Case No. C11–1376–JCC.

08-29-2014

Nicholas G. JENKINS, Plaintiff, v. The State of WASHINGTON, et al., Defendants.

Nicholas G. Jenkins, Seattle, WA, pro se. Patricia Campbell Fetterly, Attorney General's Office, Olympia, WA, for Defendants.


Nicholas G. Jenkins, Seattle, WA, pro se.

Patricia Campbell Fetterly, Attorney General's Office, Olympia, WA, for Defendants.

ORDER

JOHN C. COUGHENOUR, District Judge.

This matter comes before the Court on the parties' cross-motions for summary judgment. (Dkt. Nos. 10, 16.) Having thoroughly considered the parties' briefing and the relevant record, the Court hereby GRANTS Defendant's motion and DENIES Plaintiff's motion for the reasons explained herein. I. BACKGROUND

Because neither party requested oral argument and such argument would not be beneficial in the resolution of this case, the Court decides the motions based on the parties' submissions. See Local Rules W.D. Wash. LCR 7(b)(4) (all motions to be decided without oral argument unless argument is requested in the caption of the motion and the Court grants the request).

In 2007, Nicholas Jenkins launched Betcha.com (“Betcha”), a person-to-person betting website that Mr. Jenkins billed as “an Ebay for bets.” (Dkt. No. 16 at 3–4.) Unlike traditional gambling establishments, Betcha gave losing bettors the option of not paying their debts. (Id. at 4.) Rather, Betcha featured a feedback system to induce bettors to pay their obligations or risk negative feedback and the possibility that others would not bet with them. (Id. ) Mr. Jenkins also believed that Betcha's system steered clear of Washington's online gambling prohibition. (Dkt. No. 17–1 at 3–13.) The Washington State Gambling Commission (“WSGC”) disagreed, however, and issued Betcha a cease and desist order. (Dkt. No. 10 at 3.) The WSGC also instituted forfeiture proceedings after it seized property from Betcha's offices. Mr. Jenkins filed a lawsuit in state court seeking a declaratory judgment that Betcha did not violate Washington law. (Id. ) The parties agreed that the forfeiture action would be resolved based upon the outcome of the declaratory judgment action. The trial court found that Betcha's conduct violated Washington's gambling prohibition, but a divided court of appeals reversed. The Washington Supreme Court then unanimously reversed the court of appeals and held that Betcha engaged in bookmaking in violation of Washington's gambling law. See Internet Cmty. Entm't Corp. v. Wash. State Gambling Comm'n, 169 Wash.2d 687, 238 P.3d 1163, 1168 (2010). The property that had been seized from Betcha was forfeited to the State as a result of this ruling.

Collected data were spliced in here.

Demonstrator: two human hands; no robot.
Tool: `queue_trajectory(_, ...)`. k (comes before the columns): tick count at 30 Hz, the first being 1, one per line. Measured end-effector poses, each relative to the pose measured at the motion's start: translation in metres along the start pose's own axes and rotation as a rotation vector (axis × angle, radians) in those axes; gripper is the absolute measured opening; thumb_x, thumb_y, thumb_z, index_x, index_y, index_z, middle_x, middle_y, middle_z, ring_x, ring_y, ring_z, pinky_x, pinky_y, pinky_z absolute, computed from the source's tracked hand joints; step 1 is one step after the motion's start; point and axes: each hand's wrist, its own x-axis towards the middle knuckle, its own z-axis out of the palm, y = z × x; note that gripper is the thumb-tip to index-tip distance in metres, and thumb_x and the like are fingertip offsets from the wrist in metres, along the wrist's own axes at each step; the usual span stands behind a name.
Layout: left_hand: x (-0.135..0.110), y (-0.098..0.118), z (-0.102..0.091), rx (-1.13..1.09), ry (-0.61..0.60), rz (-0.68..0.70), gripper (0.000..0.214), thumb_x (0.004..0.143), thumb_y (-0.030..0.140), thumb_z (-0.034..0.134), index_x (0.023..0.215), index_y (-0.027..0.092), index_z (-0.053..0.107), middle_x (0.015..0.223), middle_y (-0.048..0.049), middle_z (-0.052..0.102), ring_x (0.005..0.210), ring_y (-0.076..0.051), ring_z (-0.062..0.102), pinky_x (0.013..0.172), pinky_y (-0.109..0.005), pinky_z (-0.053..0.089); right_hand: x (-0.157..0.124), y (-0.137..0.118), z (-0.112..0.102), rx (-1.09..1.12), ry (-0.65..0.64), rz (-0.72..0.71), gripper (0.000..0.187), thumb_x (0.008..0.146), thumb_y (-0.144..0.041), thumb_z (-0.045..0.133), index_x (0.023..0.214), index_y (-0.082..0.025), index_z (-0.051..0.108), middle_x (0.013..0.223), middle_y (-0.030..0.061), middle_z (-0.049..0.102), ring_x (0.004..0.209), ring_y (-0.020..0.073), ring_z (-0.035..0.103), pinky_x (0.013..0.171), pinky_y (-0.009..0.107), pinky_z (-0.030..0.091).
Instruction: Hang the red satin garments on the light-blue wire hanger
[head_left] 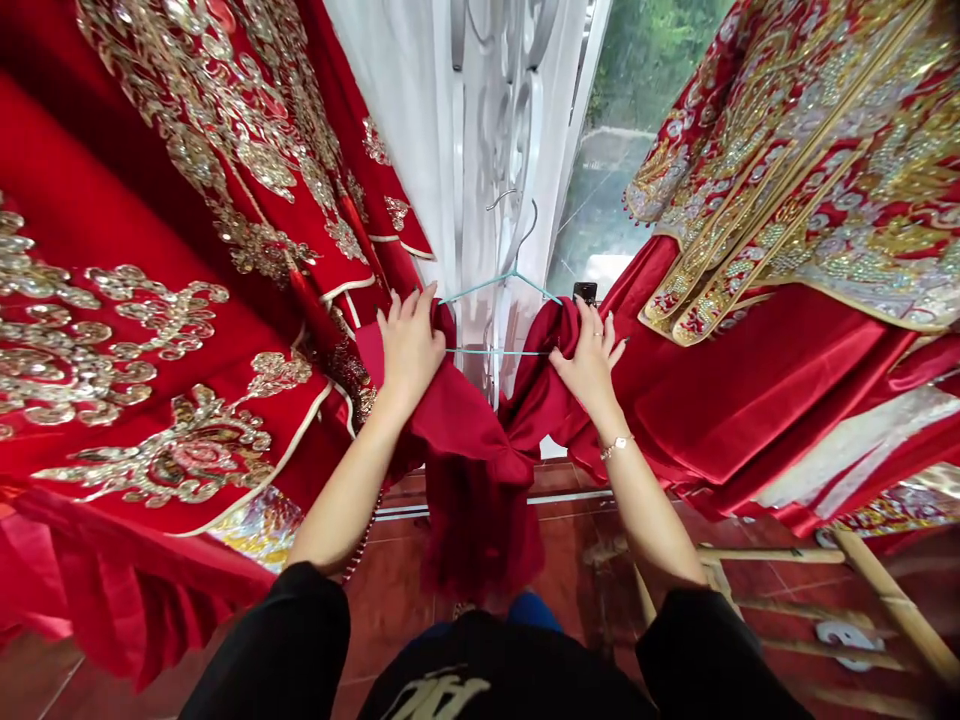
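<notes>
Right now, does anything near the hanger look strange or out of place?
Yes: a small black object, maybe a phone, sits past the right end of the teal hanger, odd among red embroidered robes.

Left hand (410,340), right hand (590,360) gripping red satin garment (469,430), on teal hanger (510,280), gold-embroidered gowns (172,300) beside

Gold-embroidered red robes (172,440) hang either side of a white curtain (390,120), above a tiled floor (382,620) and a bamboo rack (892,605).
</notes>
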Motion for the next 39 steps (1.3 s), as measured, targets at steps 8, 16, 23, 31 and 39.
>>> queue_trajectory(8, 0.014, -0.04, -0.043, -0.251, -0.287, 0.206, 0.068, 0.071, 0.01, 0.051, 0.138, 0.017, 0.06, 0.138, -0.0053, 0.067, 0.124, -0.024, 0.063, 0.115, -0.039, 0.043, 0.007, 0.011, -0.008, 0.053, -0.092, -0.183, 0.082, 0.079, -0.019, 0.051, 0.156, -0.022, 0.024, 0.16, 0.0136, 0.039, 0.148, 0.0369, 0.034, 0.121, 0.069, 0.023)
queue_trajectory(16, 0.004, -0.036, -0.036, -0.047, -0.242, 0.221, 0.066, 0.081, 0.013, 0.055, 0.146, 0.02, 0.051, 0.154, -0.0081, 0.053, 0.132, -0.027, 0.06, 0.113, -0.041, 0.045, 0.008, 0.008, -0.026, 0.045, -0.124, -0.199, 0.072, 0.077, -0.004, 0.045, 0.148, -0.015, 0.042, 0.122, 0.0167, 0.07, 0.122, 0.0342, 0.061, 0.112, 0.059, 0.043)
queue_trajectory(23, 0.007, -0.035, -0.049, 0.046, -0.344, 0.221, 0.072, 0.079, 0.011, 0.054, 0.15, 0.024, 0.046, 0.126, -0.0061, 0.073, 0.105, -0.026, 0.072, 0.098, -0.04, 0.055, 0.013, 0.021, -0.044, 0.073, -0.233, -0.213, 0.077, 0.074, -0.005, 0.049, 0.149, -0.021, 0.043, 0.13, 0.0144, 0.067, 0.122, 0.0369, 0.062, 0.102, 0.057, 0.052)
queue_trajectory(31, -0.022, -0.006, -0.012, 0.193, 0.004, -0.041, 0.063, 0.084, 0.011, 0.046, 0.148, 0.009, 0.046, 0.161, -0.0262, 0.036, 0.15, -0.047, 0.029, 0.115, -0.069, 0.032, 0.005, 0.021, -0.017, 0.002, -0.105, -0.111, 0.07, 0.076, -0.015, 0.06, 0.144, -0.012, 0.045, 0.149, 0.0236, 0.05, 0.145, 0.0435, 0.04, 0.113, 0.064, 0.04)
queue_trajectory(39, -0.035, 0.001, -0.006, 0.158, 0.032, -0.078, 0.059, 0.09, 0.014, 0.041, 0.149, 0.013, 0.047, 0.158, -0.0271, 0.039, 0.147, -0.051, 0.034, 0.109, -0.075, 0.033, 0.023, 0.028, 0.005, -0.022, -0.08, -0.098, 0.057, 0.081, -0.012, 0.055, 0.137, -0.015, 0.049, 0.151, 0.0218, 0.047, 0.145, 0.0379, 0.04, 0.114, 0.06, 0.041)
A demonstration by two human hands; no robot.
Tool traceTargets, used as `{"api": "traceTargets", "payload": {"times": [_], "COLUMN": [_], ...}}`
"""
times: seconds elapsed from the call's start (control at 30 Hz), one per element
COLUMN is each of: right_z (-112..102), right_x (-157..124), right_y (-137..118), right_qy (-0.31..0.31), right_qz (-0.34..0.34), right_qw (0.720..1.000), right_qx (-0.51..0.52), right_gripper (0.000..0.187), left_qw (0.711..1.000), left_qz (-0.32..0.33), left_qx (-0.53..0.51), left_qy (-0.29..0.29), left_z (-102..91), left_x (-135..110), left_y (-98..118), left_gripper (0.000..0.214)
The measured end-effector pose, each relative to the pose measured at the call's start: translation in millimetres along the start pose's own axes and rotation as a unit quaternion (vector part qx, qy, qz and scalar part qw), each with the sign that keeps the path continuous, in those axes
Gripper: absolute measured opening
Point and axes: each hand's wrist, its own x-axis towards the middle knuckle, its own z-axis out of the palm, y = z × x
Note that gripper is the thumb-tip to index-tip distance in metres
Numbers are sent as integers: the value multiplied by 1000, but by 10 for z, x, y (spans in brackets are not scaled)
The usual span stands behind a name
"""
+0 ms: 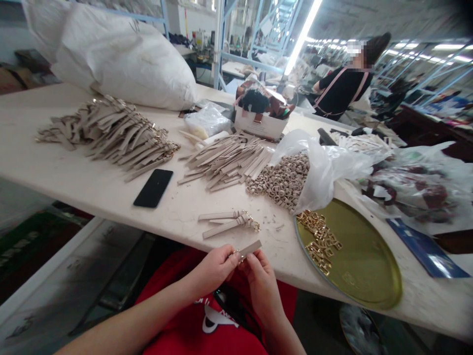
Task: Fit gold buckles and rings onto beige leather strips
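Observation:
Near the table's front edge I hold a short beige strap [253, 247] between both hands. My left hand [216, 266] pinches its left end, where a small gold buckle [240, 257] shows between the fingertips. My right hand [261, 280] grips the strap further along, thumb on top. The fingers partly cover the buckle. Just beyond my hands lie a few beige straps with gold buckles [225, 224]. To the right, gold buckles [320, 239] are heaped on the left side of a round gold tray [364, 261].
Beige loops [283, 180] spill from a clear plastic bag [321, 170]. Loose straps [229, 160] and a pile of buckled straps [121, 130] lie behind a black phone [153, 188]. A white sack [121, 54], a filled box [258, 121] and a co-worker [342, 91] are farther back.

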Motion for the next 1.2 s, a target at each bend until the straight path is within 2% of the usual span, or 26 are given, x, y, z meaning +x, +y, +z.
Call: {"api": "traceTargets", "payload": {"times": [0.13, 0.33, 0.5, 0.6, 0.73, 0.83, 0.87, 0.93, 1.0, 1.03, 1.07, 1.13, 1.2], "right_z": [30, 104, 35, 21, 12, -47, -74, -125, -162, -172, -178, -172, -149], "right_x": [-63, -102, -79, -72, -62, -44, -38, -27, -14, -5, 7, 36, 66], "right_y": [-24, -135, -152, -147, -90, -10, 10, 30, 20, 8, -7, -48, -105], "right_qy": [-40, -95, -70, -57, -71, -32, -11, 20, 27, 19, 3, -43, -78], "right_qz": [16, 107, 129, 127, 78, -21, -64, -155, -224, -235, -226, -172, -136], "right_qw": [999, 986, 979, 980, 992, 995, 986, 948, 910, 904, 910, 937, 947], "right_qx": [-15, 85, 144, 145, 67, -89, -155, -277, -348, -357, -348, -302, -280], "right_gripper": [21, 26, 26, 24, 18, 12, 10, 6, 6, 7, 8, 11, 14], "left_qw": [998, 995, 999, 1000, 998, 998, 999, 1000, 1000, 1000, 999, 996, 994], "left_qz": [13, 7, 2, -6, -34, -32, -27, -15, -15, -20, -25, -28, -28], "left_qx": [50, 96, 51, 1, -50, -42, -31, -5, -4, -19, -39, -78, -96], "left_qy": [20, 21, 7, -5, -31, -16, -6, 14, 19, 11, -3, -31, -43], "left_z": [-10, -11, -4, 9, 29, 49, 55, 60, 50, 39, 26, -4, -28], "left_x": [-44, -85, -85, -77, -55, -42, -41, -48, -59, -62, -60, -32, 32], "left_y": [15, 41, 29, 14, 13, 17, 19, 27, 44, 53, 60, 63, 47], "left_gripper": [31, 26, 27, 27, 26, 26, 26, 26, 26, 26, 27, 32, 36]}}
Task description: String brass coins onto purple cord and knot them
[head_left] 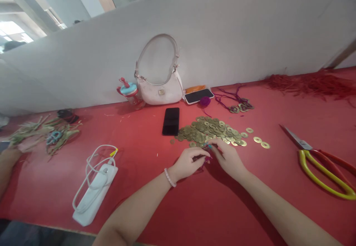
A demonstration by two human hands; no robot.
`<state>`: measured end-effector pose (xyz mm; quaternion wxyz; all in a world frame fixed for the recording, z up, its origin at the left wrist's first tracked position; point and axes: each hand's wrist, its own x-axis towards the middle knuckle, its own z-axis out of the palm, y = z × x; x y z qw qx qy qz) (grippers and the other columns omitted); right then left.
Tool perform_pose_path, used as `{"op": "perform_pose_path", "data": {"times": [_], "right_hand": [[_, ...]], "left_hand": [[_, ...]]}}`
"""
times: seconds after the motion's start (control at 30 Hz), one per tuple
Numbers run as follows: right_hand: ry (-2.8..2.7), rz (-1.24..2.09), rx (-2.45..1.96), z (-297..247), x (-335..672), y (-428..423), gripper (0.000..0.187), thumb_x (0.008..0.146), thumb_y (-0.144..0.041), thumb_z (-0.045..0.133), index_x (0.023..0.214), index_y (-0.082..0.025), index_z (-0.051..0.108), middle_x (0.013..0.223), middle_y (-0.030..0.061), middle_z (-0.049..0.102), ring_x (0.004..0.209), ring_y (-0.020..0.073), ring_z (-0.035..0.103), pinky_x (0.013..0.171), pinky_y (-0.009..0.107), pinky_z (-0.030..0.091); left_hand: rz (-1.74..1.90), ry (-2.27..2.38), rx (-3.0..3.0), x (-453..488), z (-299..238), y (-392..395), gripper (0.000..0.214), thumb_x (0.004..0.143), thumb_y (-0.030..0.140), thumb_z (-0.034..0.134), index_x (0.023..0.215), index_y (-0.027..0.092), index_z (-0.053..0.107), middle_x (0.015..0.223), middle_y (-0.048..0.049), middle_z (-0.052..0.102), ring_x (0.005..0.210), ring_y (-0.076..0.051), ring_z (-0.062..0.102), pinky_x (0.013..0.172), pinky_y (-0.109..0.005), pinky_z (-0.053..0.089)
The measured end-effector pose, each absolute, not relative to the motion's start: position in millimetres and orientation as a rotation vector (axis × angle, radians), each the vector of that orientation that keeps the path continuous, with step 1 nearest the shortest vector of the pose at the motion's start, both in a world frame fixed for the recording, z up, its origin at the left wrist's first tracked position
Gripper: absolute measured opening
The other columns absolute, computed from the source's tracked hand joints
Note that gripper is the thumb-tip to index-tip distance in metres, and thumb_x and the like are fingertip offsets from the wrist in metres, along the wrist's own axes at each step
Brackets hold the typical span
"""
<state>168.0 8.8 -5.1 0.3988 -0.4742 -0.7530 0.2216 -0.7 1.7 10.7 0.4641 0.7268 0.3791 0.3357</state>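
A pile of brass coins with holes (211, 131) lies on the red table (194, 205). Both my hands rest at the pile's near edge. My left hand (188, 163) has its fingers curled in a pinch, with a bit of purple thread (207, 159) between the two hands. My right hand (228, 157) is closed too, fingertips touching the coins and the thread. What exactly each hand pinches is too small to make out. A bead bracelet sits on my left wrist.
A black phone (170, 121) lies left of the coins. Behind are a white handbag (159, 86), a second phone (198, 95), purple cord with strung coins (237, 106), and red tassels (311, 82). Yellow-handled scissors (319, 158) lie right, a white power bank with cable (94, 190) left. Another person's arm (8, 164) at far left.
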Motion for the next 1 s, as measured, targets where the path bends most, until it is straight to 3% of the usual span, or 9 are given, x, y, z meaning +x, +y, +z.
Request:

Before the Washington Supreme Court issued its opinion, Mr. Jenkins filed a second action against the State of Washington, the WSGC, and various state employees for civil rights violations based upon the seizure of Betcha's property. (Dkt. No. 10 at 4.) Among other claims, Mr. Jenkins's complaint sought a declaration that Wash. Rev.Code §§ 9.46.240 and 9.46.0245 of concerning gambling were unconstitutional and void, though his complaint did not specify on what basis. (Dkt. No. 11–1 at 28.) Following removal to the federal district court, the court dismissed Plaintiff's claims with prejudice upon Mr. Jenkins' motion. (Id. at 30.)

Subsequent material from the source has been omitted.